Issues in Water Quality Trading

Monday, January 31st, 2011

February 2011 Featured Collection: Issues in Water Quality Trading, Matthew T. Heberling, Associate Editor.

Policy makers have discovered that market mechanisms can play important roles in protecting and improving environmental quality by changing the economic signals an individual or firm faces. The current and growing interest in water quality trading stems from its potential as a flexible, low-cost way to achieve nutrient reduction goals and meet water quality standards compared to command-and- control approaches. But, does the theory really pan out?

At the 2008 AWRA Annual Water Resources Conference, New Orleans, Louisiana, a special session addressed some of the challenges surrounding water quality trading. Continuing the discussion from that conference, this featured collection takes a broad view of water quality trading. The objective of this collection is not to present an exhaustive list of recommendations for water quality trading; rather, it is to summarize some of the main features and current conditions while offering contrasting ideas or designs to avoid the pitfalls of existing programs.

In the coming days, I will highlight some of the excellent papers in this collection organized by our Associate Editor for Water Resource Economics, Matthew T. Heberling. Thank you, Matt, for organizing this!

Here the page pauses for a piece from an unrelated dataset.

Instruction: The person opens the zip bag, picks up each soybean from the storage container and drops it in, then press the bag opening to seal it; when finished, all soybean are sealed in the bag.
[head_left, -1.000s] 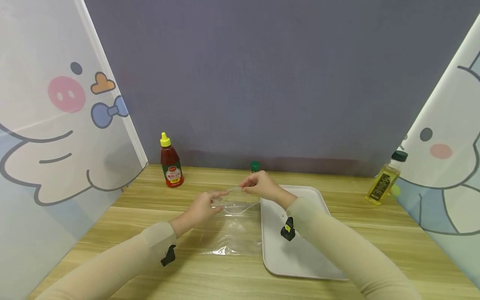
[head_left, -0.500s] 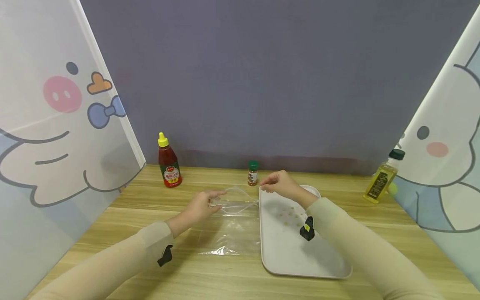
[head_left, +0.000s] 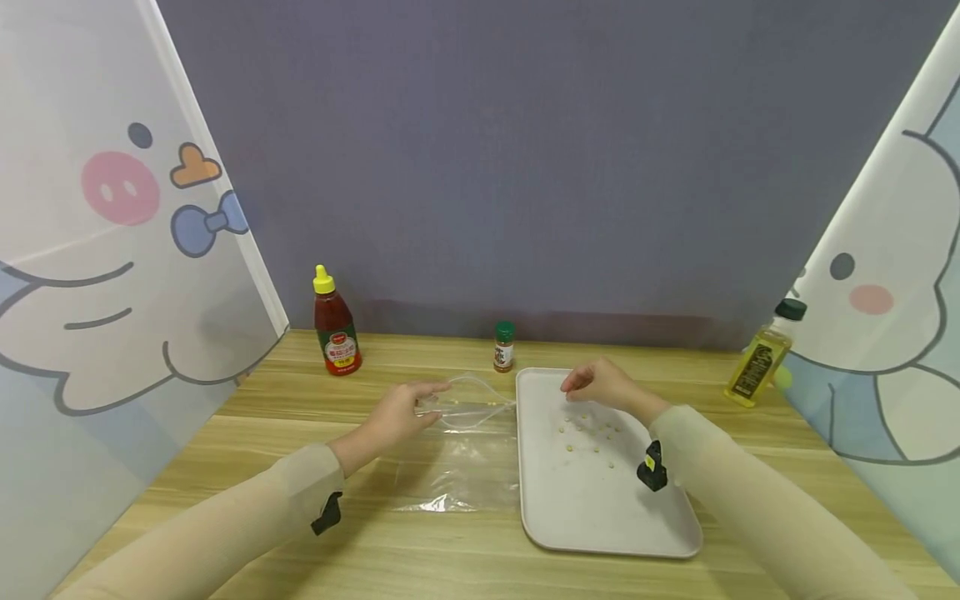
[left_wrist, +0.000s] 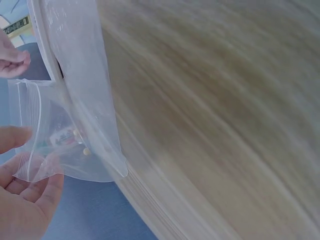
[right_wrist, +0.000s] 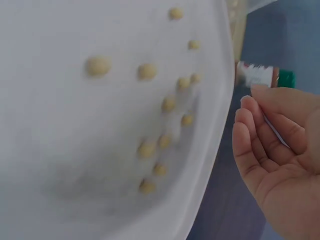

[Please note: I have quoted and paraphrased freely from the article, but the interpretation is my own!]

Alaska’s water resources

Wednesday, January 26th, 2011

February 2011 Article:Alaska’s Freshwater Resources: Issues Affecting Local and International Interests,” by Lilian Alessa, Mark Altaweel, Andrew Kliskey, Christopher Bone, William Schnabel, and Kalb Stevenson.

Alaska has lots and lots of water, right? So, no problem? Not if you think about quality in rural villages, the need to protect endangered species, and, of course, climate change.

The authors present the challenges faced by Alaska in the context of a larger global perspective, and briefly explore the relative effects these issues have on local, regional, and global scales. They argue Alaska needs to develop more robust institutions and policies that can alleviate both household concerns and ensure that Alaska plays a significant role in the international freshwater arena for its long-term resilience.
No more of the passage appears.